__Requirement__.
Return the data below exactly, but only from the line containing "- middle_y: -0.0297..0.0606" through the line containing "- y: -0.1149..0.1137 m", with both of those lines included.

__Records to process__.
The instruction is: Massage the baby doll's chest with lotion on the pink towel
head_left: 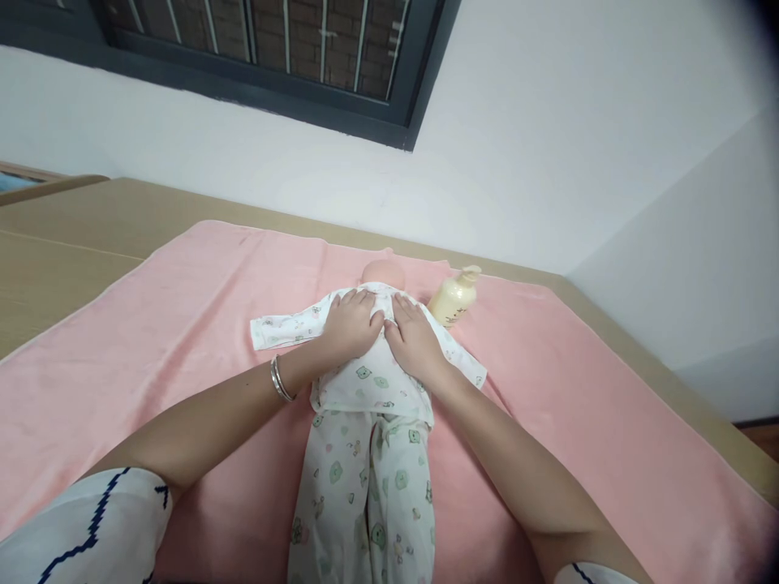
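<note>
A baby doll [382, 274] lies stretched out on a pink cloth, its smooth round head at the far end. It is dressed in a white printed long-sleeved top [371, 385] and matching trousers [398, 487], whose legs run toward me. My left hand [353, 326] rests flat on the left side of the chest, fingers pointing away. On the right side of the chest lies my right hand [415, 334], also flat, with its thumb close to the other thumb. Neither hand grips anything. A pale yellow pump bottle [454, 300] stands tilted in view beside the doll's right-hand sleeve.
The pink cloth [200, 324] covers much of a wooden table [122, 211]. Behind it rises a white wall [505, 146] with a dark-framed barred window [316, 49]. A silver bangle [278, 379] circles my left wrist.
</note>
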Demonstrator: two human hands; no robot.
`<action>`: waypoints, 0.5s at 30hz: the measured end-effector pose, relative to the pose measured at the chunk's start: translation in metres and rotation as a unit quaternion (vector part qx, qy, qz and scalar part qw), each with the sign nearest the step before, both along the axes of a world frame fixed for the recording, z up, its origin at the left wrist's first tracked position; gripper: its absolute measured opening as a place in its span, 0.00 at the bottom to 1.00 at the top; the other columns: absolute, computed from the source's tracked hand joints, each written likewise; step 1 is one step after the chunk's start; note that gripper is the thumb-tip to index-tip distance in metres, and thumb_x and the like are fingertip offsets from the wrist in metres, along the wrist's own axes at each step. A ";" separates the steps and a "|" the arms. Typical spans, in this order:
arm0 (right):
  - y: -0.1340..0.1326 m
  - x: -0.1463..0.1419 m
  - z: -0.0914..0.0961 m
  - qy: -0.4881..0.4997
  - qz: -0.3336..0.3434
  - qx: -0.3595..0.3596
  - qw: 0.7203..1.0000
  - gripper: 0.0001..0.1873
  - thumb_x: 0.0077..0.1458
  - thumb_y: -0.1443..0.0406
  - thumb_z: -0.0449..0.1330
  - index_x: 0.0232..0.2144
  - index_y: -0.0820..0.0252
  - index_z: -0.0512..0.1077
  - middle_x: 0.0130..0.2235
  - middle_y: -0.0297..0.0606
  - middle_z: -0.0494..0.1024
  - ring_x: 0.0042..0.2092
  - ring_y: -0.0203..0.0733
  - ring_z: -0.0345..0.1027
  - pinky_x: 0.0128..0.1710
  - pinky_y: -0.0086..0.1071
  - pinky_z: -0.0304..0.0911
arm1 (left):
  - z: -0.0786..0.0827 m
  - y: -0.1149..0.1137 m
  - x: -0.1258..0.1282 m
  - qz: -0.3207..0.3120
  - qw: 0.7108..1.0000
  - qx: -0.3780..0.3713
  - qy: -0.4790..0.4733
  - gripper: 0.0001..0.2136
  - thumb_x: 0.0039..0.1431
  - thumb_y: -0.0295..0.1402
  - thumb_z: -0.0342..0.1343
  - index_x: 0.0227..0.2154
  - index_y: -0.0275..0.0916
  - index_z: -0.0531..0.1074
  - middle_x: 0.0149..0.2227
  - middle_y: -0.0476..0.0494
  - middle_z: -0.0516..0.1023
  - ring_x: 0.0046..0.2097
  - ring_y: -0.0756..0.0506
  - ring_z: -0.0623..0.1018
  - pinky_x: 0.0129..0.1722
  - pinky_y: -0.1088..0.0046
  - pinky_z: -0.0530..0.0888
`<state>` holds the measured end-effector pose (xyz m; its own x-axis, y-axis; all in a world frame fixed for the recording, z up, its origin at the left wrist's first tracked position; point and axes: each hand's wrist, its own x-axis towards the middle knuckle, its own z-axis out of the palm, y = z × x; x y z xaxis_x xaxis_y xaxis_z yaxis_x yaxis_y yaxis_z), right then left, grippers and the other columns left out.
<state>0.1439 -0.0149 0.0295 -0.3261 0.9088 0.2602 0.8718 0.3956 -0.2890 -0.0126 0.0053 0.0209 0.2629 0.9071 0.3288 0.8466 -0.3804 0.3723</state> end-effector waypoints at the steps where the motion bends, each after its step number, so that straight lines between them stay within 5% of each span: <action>1: 0.000 0.000 0.000 0.003 -0.001 0.002 1.000 0.32 0.67 0.59 0.42 0.67 0.72 0.57 0.70 0.55 0.56 0.72 0.52 0.46 0.71 0.52 0.41 | 0.000 0.000 0.000 0.000 1.000 0.000 0.000 0.22 0.68 0.36 0.40 0.59 0.33 0.67 0.62 0.34 0.71 0.65 0.37 0.67 0.65 0.52 0.61; 15: 0.004 0.003 -0.004 0.011 0.008 0.003 1.000 0.32 0.67 0.59 0.42 0.68 0.70 0.57 0.70 0.53 0.56 0.72 0.52 0.45 0.71 0.53 0.42 | -0.001 0.000 0.000 0.002 1.000 0.001 -0.006 0.22 0.68 0.36 0.41 0.59 0.34 0.66 0.62 0.33 0.71 0.65 0.36 0.67 0.65 0.52 0.61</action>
<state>0.1473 -0.0113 0.0253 -0.3343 0.9023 0.2720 0.8592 0.4104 -0.3055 -0.0127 0.0054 0.0197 0.2560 0.9075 0.3331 0.8432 -0.3781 0.3821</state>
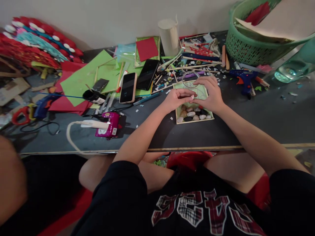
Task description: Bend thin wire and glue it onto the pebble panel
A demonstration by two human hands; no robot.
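Note:
Both hands meet over a shallow, pale-edged rectangular frame with a light green base. Rounded pebbles in brown, white and black lie along its near side. My left hand is closed in a pinch, with a tiny pale bit at its fingertips that I cannot make out. Opposite it, my right hand has its fingers curled inward, the fingertips at a loop of thin clear wire. The wire's lower part is hidden by the fingers.
Left of the frame lie a pen, two phones and a purple plug adapter. A blue glue gun, a green basket and a clear bottle stand right. Another person's arm shows at left.

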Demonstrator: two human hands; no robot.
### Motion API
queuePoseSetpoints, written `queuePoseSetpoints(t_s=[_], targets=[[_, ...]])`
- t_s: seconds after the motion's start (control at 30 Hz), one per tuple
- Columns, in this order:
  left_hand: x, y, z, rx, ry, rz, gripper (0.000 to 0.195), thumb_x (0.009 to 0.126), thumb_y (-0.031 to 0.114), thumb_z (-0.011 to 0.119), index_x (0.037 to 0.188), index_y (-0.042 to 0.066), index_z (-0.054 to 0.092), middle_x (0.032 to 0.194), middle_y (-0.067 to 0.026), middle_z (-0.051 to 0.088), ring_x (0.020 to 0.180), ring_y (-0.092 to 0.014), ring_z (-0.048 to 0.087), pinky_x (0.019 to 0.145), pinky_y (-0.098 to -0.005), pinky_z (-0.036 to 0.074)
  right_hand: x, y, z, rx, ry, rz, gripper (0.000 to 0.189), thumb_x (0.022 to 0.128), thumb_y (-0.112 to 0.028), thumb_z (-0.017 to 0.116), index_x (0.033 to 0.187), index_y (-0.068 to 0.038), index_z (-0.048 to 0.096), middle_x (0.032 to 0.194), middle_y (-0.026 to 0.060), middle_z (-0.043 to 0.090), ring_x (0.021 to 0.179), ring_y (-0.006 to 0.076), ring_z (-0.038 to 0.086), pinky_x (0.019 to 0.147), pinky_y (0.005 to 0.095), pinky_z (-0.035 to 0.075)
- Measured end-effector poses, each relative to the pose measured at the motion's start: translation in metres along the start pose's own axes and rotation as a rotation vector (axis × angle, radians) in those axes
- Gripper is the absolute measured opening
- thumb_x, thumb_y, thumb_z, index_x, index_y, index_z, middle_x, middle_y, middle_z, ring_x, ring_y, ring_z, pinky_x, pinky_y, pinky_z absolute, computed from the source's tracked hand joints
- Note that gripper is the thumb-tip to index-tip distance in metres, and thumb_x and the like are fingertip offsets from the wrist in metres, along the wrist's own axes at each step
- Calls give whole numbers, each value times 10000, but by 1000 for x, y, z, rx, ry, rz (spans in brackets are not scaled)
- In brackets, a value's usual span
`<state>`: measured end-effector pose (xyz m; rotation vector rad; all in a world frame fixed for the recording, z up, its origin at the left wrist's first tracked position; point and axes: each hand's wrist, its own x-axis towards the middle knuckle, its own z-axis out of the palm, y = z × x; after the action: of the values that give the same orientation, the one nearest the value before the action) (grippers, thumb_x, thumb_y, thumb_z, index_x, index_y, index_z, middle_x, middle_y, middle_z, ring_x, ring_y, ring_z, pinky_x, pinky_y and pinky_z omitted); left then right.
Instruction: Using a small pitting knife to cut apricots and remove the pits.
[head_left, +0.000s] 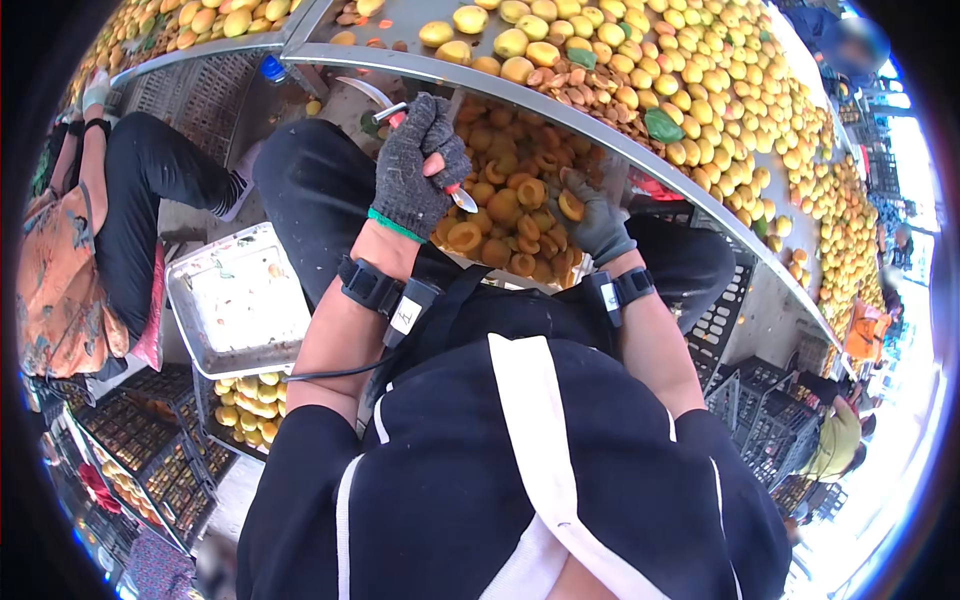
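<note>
My left hand (420, 161), in a dark grey knit glove with a green cuff, is closed around a red-handled pitting tool (452, 188). A pointed silver tip shows below the fist. Above it, a curved metal blade (367, 91) and a short metal rod stick out; whether they belong to the same tool is hidden by the fist. My right hand (596, 217), in a grey glove, holds an apricot half (571, 205) between thumb and fingers. Beneath both hands, between my knees, a crate holds many halved apricots (517, 217), cut faces showing on several.
A metal-edged sorting table (480, 77) curves ahead, bearing whole apricots (675, 82), a heap of pits (581, 88) and leaves. A white tray (240, 300) sits at my left above a crate of apricots (251, 409). Another person (67, 262) sits further left. Black plastic crates (765, 405) stand right.
</note>
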<state>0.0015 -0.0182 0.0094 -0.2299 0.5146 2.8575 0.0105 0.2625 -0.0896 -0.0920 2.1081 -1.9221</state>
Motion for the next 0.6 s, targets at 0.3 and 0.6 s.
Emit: queuePoseSetpoints(t_s=[0.3, 0.6], targets=[[-12, 10, -4, -17, 50, 61, 183, 994, 251, 496, 962, 87, 572, 604, 75, 377, 446, -42, 342, 431, -226, 244, 13, -39, 21, -530, 337, -267, 199, 939, -147, 597, 1115, -54, 595, 992, 75, 621, 969, 162, 600, 764, 271, 523], [-26, 13, -6, 31, 83, 111, 182, 983, 264, 517, 998, 95, 582, 582, 78, 379, 420, -44, 334, 411, -230, 248, 20, -129, 23, 723, -88, 303, 106, 953, -148, 559, 1015, -79, 610, 918, 52, 640, 752, 145, 608, 612, 242, 510]])
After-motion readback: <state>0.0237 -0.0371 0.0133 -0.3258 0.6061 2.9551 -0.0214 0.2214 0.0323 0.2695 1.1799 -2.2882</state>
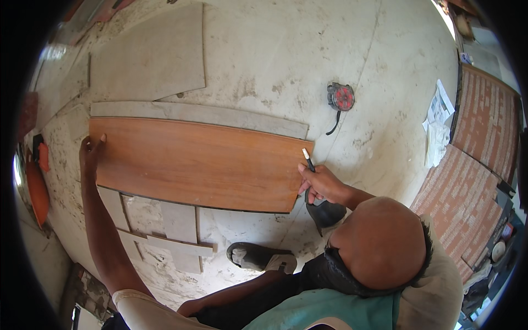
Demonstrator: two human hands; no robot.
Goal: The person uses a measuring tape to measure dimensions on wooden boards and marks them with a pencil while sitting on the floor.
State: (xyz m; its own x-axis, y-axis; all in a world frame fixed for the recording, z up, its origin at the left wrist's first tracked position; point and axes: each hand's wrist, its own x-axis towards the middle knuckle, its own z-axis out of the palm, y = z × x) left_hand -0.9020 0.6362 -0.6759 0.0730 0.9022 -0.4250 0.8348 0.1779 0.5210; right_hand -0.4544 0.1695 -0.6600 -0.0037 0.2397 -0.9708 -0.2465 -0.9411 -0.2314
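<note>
A long wood-grain board [198, 163] lies before me on the pale floor, over several thin grey pieces. My left hand [94, 150] grips its left end, the thumb on the top face. At the board's right end is my right hand [321, 181], which holds a black pen [309, 163] with a white tip pointing up over the corner; some of its fingers are by the board's edge. A tape measure [341, 97] with red parts and a black strap rests on the floor beyond the right end.
A grey strip [198, 117] runs along the board's far edge, and a large grey sheet [148, 53] lies beyond it. Smaller grey pieces [179, 222] are on the near side. Brown-and-white patterned panels [458, 206] and crumpled plastic [437, 140] are at right; an orange object [37, 187] is far left.
</note>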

__Written answer__.
  - middle_y: -0.0297..0.0606
  - middle_z: -0.0494..0.1024
  - ring_x: 0.0042..0.2092
  - ring_y: -0.0203..0.0733
  - ring_z: -0.0345..0.1027
  - pinky_x: 0.0128..0.1710
  - pinky_y: -0.0086..0.1071
  - pinky_z: -0.0304..0.0911
arm1 (left):
  - z: -0.0786..0.0827 m
  - y: -0.1149..0.1137 m

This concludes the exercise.